ABD’nin nükleer anlaşmadan çıkması Rusya’nın eski müttefiki olan İran'ı daha da fazla Rusya’nın kucağını itti. İran ABD yaptırımlarıyla başa çıkmak ve herhangi bir silahlı müdahaleye karşı koyabilmek için Rusya’dan daha fazla yardım bekliyor.

Rusya İran'ı daha önceden S-300 sistemleriyle donatı, şimdi ise saldırı uçakları, tank ve toplar için BM Güvenlik Konseyinin uyguladığı yaptırımların bitmesini bekliyorlar. İran'ın tek olan nükleer reaktörünü de Rusya tahsis etti ve birkaç tanesini daha da sata bilir.

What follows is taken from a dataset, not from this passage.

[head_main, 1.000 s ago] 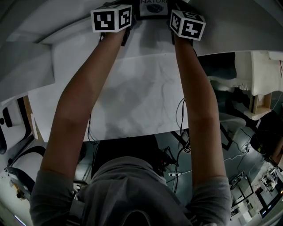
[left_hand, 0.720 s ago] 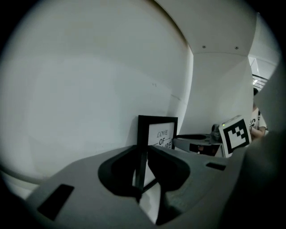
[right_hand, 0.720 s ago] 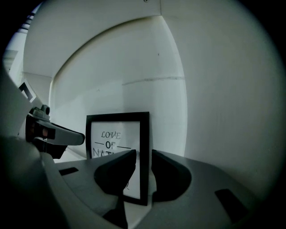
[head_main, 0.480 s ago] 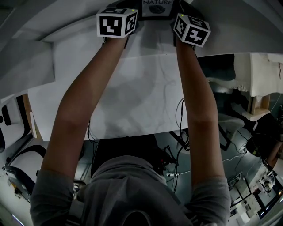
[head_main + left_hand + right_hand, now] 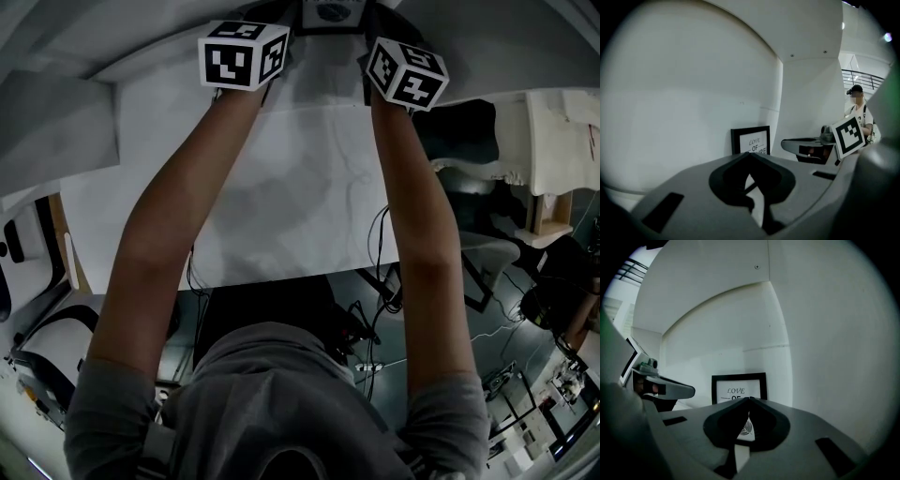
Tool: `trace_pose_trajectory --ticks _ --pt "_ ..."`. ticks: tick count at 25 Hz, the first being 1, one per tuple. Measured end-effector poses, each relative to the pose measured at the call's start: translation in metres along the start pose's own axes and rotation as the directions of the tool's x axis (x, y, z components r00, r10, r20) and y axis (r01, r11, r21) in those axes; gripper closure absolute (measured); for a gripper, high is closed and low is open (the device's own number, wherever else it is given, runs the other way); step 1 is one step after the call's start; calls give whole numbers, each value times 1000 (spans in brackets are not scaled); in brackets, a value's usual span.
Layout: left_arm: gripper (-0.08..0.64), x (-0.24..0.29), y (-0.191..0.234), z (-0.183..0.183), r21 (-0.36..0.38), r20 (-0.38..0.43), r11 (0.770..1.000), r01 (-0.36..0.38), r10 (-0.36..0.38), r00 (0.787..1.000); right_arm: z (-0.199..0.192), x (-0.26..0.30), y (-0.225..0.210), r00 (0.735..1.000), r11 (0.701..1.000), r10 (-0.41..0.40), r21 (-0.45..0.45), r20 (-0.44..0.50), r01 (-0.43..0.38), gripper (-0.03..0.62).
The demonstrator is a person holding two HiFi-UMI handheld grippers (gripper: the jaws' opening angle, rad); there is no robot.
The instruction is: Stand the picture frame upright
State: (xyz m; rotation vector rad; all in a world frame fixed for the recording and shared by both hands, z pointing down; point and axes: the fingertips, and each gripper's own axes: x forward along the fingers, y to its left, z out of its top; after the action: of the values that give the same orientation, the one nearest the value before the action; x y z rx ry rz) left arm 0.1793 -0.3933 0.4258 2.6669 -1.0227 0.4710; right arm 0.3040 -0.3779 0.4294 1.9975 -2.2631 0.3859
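The black picture frame [image 5: 751, 139] with white "LOVE OF" print stands upright against the white wall at the far edge of the table; the head view shows only its lower part [image 5: 330, 12]. My left gripper [image 5: 750, 153] is a short way in front of it. Its jaws have just been closing and are now shut with nothing between them. My right gripper [image 5: 749, 399] is also shut and empty, facing the frame [image 5: 739, 383] from the right. Neither gripper touches the frame. Their marker cubes [image 5: 242, 54] [image 5: 405, 71] flank the frame.
The white table [image 5: 281, 197] reaches back to a curved white wall [image 5: 693, 93]. Cables and dark equipment [image 5: 375, 328] lie on the floor below the near edge. A person [image 5: 857, 110] stands far off to the right in the left gripper view.
Both marker cubes have drawn back a little from the frame, toward me. The frame has stayed in place at the wall.
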Motion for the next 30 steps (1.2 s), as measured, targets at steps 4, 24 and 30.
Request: trace_pose_trajectory --ticks 4,24,30 --pt "552 -16 -6 0 8 15 1000 13 -13 1000 2 -17 8 1000 1000 3 27 18 -4 566" --pt "554 -134 -33 16 34 151 995 94 -99 984 56 -164 29 991 998 -15 57 131 8 566" --pt "554 -188 -34 20 46 201 995 90 -98 975 77 -204 58 985 998 9 56 172 -19 566"
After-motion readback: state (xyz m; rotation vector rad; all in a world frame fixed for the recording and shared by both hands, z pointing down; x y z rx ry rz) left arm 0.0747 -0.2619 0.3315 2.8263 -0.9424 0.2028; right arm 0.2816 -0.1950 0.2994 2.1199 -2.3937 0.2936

Uzun yılar boyu Rusya’ya karşı düşmanlık besleyen NATO üyesi Türkiye ise NATO'lu müttefiklerinin karşı çıkmalarına rağmen Moskova’yla ilişkilerini düzeltmiş ve S-400 sistemlerin alımı için girişimde bulunmuş durumda. Fas, Bahreyn ve Katar de S-400 sistemleriyle ilgilenmeye başlamış. Rusya, Birleşik Arap Emirlikleriyle çok kapsamlı silah anlaşmasını imzaladı ve Libya’daki askeri-deniz limanlarına giriş yapma konusunda uğraşıyor. Rusya, Tunus'la  barışçıl amaçla kullanılan nükleer enerji alanına ilişkin işbirliği anlaşmasını imzaladı. Rusya, Lübnan’a çok geniş çaplı silah anlaşmasını teklif etti ve bu ülkede askeri-hava ve askeri-deniz üstlerine ilgi duyduğunu dile getirdi.

Bununla yanı sıra Rusya İsrail’e çok sıkı ilişkiler geliştirdi. ABD’nin Suriye’deki varlığını azaltması ve İran nükleer anlaşmasından çıkması pratik etki yaptı ve Rusya’yı İsrail için bölgede önemli oyuncu haline getirdi. Suriye’de İsrail’in İran ve Hizbullah’la çatışma olasılığı veya İran'la nükleer programından dolayı savaş ihtimali Rusya’nın davranışına çok bağlı. Son iki yıl içerisinde Benjamin Netanyahu 10 defa Rusya’ya ziyaret ederek Putin’le görüştü.

Sonuç itibariyle, Rusya’nın Ortadoğu’ya döndüğünü söyleyebiliriz ve galiba uzun süre orada kalacak gibi.